Alla curatela ha lavorato anche Tim Marlow, direttore del Design Museum di Londra. «È il genio di Testa - ci ha detto - può prendere qualcosa e farne un punto molto specifico. Ma ha anche una risonanza universale. È un'intelligenza visiva, una poesia visiva. Lui inizia a fare l'artista da graphic designer e le due cose sono molto collegate». La sensazione più forte, pur a fronte delle icone storiche entrate nell'immaginario collettivo, è che la mostra trasporti lo spettatore non nel passato, ma in un presente che guarda anche al futuro.
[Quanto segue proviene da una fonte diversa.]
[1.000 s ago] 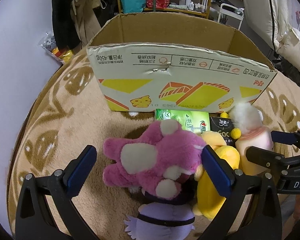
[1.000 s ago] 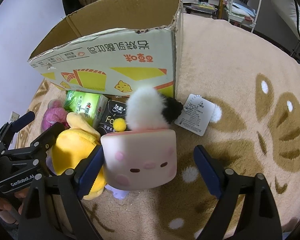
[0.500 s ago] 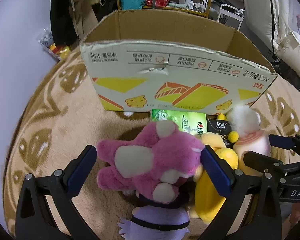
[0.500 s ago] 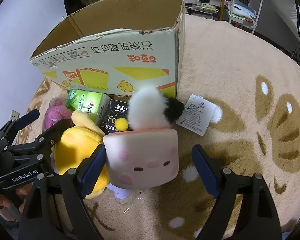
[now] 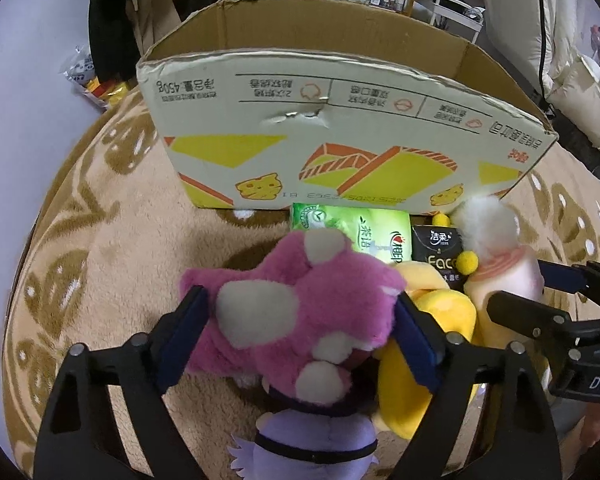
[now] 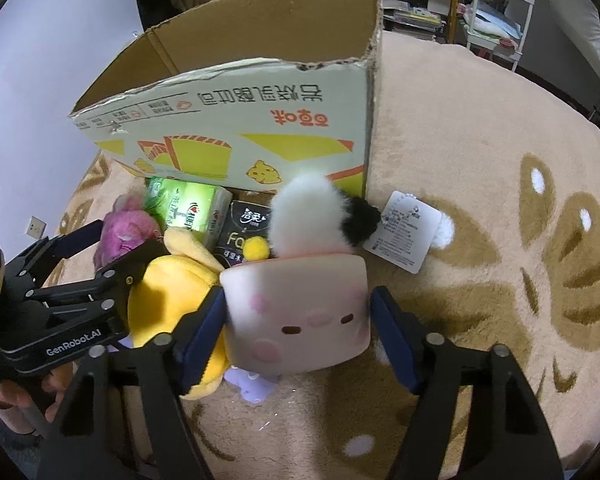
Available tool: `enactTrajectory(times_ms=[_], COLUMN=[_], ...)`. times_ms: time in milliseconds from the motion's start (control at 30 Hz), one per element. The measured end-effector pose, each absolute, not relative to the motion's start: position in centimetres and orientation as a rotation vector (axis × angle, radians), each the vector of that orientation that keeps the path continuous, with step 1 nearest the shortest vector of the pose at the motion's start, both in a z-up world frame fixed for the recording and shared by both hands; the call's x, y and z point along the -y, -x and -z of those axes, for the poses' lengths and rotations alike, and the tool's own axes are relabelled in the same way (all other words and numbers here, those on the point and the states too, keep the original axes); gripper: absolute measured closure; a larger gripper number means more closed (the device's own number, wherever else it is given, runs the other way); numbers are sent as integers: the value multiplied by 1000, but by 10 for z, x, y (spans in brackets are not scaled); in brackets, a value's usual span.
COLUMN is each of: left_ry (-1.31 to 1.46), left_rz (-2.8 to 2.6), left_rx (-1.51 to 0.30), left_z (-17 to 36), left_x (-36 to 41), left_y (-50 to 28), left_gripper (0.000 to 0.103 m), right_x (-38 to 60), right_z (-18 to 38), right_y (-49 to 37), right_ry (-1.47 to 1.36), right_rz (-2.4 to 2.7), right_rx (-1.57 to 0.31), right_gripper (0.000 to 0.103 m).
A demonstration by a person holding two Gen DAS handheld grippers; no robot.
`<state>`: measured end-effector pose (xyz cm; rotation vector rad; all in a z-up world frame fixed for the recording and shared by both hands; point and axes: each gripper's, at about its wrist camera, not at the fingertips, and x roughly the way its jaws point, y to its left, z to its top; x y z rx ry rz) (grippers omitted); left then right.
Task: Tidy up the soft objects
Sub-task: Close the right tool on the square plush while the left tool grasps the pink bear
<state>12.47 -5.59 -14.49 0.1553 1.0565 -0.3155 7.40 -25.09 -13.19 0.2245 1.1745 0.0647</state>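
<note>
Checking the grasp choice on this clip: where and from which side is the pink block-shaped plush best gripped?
Grip the pink block plush across its two flat side faces, coming from the front. The right gripper already brackets those faces. The fluffy white top would likely squash, and the yellow plush crowds one side.

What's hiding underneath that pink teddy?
Under the pink teddy lies a purple plush toy, its top poking out below. A yellow plush presses against the teddy's side. The rest of the purple toy is covered.
</note>
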Motion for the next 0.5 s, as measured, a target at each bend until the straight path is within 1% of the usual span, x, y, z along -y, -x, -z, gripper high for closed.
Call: enactTrajectory(times_ms=[67, 233, 500], left_ry=[-164, -151, -171], left_rz=[314, 293, 259], left_rx=[-1051, -1047, -1029], left_z=[143, 139, 133], left_x=[57, 55, 53], left_y=[-122, -120, -115], left_gripper=[19, 20, 22], right_x=[251, 258, 260], right_z=[132, 130, 124], right_y=[-74, -72, -69], right_ry=[-231, -271, -269], right_rz=[-68, -69, -50], right_rx=[-1173, -1165, -1139], right_gripper=[33, 37, 39])
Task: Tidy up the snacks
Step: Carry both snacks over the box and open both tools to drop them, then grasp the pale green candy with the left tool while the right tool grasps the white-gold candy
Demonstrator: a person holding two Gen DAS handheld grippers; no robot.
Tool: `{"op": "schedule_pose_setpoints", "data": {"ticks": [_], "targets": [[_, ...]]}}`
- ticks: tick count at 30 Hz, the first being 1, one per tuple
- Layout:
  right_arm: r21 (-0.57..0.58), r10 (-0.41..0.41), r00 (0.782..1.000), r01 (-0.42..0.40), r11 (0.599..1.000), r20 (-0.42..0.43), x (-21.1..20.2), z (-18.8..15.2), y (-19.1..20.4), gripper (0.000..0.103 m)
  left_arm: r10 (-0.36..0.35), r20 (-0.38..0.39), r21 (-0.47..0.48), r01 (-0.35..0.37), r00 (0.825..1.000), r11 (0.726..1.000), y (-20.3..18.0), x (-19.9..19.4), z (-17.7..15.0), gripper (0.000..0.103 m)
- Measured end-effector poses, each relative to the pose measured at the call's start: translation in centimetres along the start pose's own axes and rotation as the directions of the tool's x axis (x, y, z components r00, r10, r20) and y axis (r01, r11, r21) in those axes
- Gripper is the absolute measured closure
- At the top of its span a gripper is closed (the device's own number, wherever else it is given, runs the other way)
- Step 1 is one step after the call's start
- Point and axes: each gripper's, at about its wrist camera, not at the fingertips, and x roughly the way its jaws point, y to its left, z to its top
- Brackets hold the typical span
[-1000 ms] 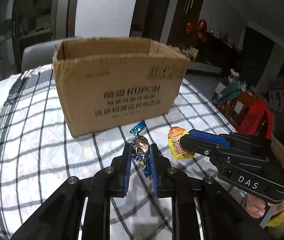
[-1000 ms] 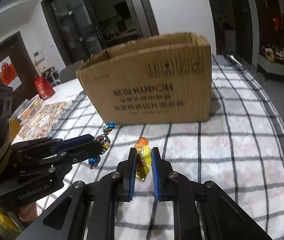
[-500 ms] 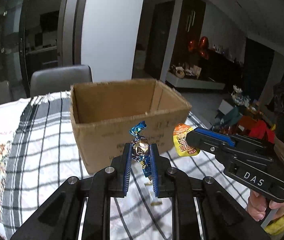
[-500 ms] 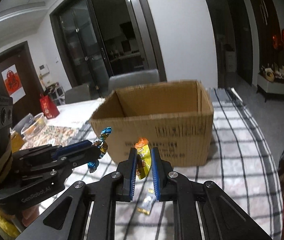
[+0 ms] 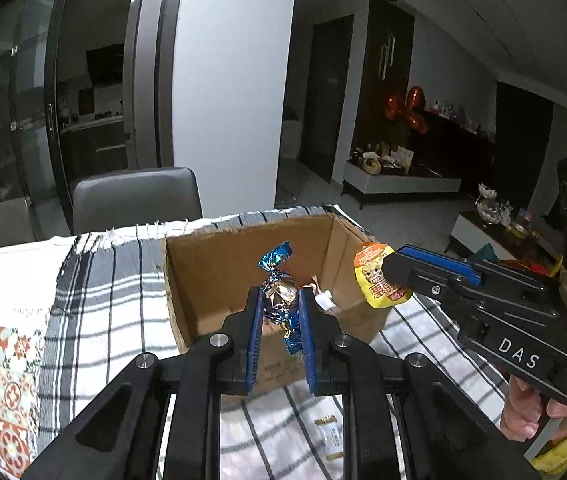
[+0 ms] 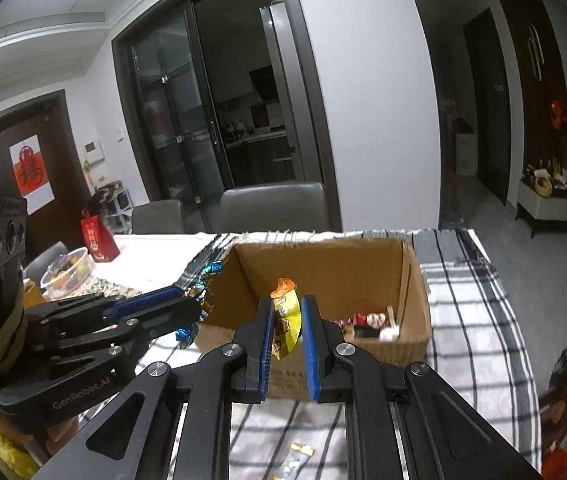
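Candy (image 5: pixel 279 292) pinched within left claw (image 5: pixel 280 312)

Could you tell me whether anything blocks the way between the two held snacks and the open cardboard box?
Nothing visible does. The left gripper holds a blue foil candy and the right gripper a yellow packet, both at the near rim of the open-topped cardboard box, which holds only a few snacks in one corner.

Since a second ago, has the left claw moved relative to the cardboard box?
Yes. The left claw rose from below the cardboard box rim to above it.
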Motion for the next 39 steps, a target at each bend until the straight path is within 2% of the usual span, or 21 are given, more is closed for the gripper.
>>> {"op": "schedule_pose_setpoints", "data": {"ticks": [8, 9, 10, 11, 14, 22, 29, 34, 39], "targets": [[-0.007, -0.034, 0.999, 0.034, 0.999, -0.003, 2.2, 1.2, -0.8, 0.087, 0.047, 0.015, 0.017, -0.048, 0.999, 0.999, 0.7, 1.9, 1.6, 0.081], [-0.008, -0.05, 0.999, 0.05, 0.999, -0.005, 2.4, 1.3, -0.8, 0.086, 0.052, 0.017, 0.013, -0.052, 0.998, 0.999, 0.8, 2.0, 1.8, 0.077], [-0.012, -0.071, 0.997, 0.071, 0.997, -0.009, 2.5, 1.3, -0.8, 0.077, 0.045, 0.016, 0.004, -0.045, 0.999, 0.999, 1.0, 2.0, 1.9, 0.069], [-0.015, -0.086, 0.996, 0.086, 0.996, -0.007, 2.5, 1.3, -0.9, 0.073, 0.038, 0.018, -0.006, -0.038, 0.999, 0.999, 1.1, 1.9, 1.9, 0.068], [-0.013, -0.078, 0.997, 0.078, 0.997, -0.012, 2.0, 0.7, -0.9, 0.073, 0.061, 0.016, 0.0, -0.061, 0.998, 0.998, 1.0, 1.4, 1.5, 0.068], [-0.004, -0.081, 0.996, 0.081, 0.997, -0.028, -1.0, -1.8, -0.1, 0.073, 0.129, 0.006, -0.004, -0.129, 0.992, 0.992, 0.0, -1.7, -1.5, 0.068], [0.005, -0.045, 0.997, 0.046, 0.999, -0.057, -3.7, -4.8, 1.1, 0.073, 0.132, 0.003, 0.0, -0.132, 0.991, 0.991, -1.3, -5.1, -4.7, 0.068], [0.02, -0.019, 0.997, 0.021, 1.0, -0.081, -5.3, -7.0, 1.9, 0.073, 0.143, -0.028, -0.018, -0.143, 0.989, 0.989, -2.1, -7.0, -7.3, 0.068], [0.027, 0.003, 0.992, 0.001, 1.0, -0.129, -6.2, -9.7, 2.6, 0.073, 0.125, -0.076, -0.02, -0.127, 0.989, 0.992, -2.9, -8.0, -9.8, 0.068]]}}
Dal punto di vista della pratica, così come della consapevolezza sociale del lavoro creativo.

Elisabetta Barisoni, direttrice di Ca' Pesaro: «Assolutamente Armando Testa ha anticipato l'idea che non ci sia una soluzione di continuità tra le discipline. Per noi, intendo noi dalla generazione mia in poi, è abbastanza scontato. Per questo Armando Testa piace tantissimo anche ai giovani, che non lo hanno vissuto in televisione, non hanno vissuto nelle pubblicità, nei jingle, nei manifesti. Veramente ha portato a un'altra dignità l'idea del creativo, del grafico, del pubblicitario».
«Non si sentiva un pubblicitario - chiosa Marlow - e si poteva permettere il lusso dell'ambiguità. Con l'ambiguità giocava con l'arte, ma ha sempre giocato anche con la pubblicità». E il gioco funziona, è accattivante e strano, alcune sale sono rassicuranti, altre mettono più a disagio. E in questo intreccio di ambiguità, appunto, la mostra veneziana diventa interessante e viva.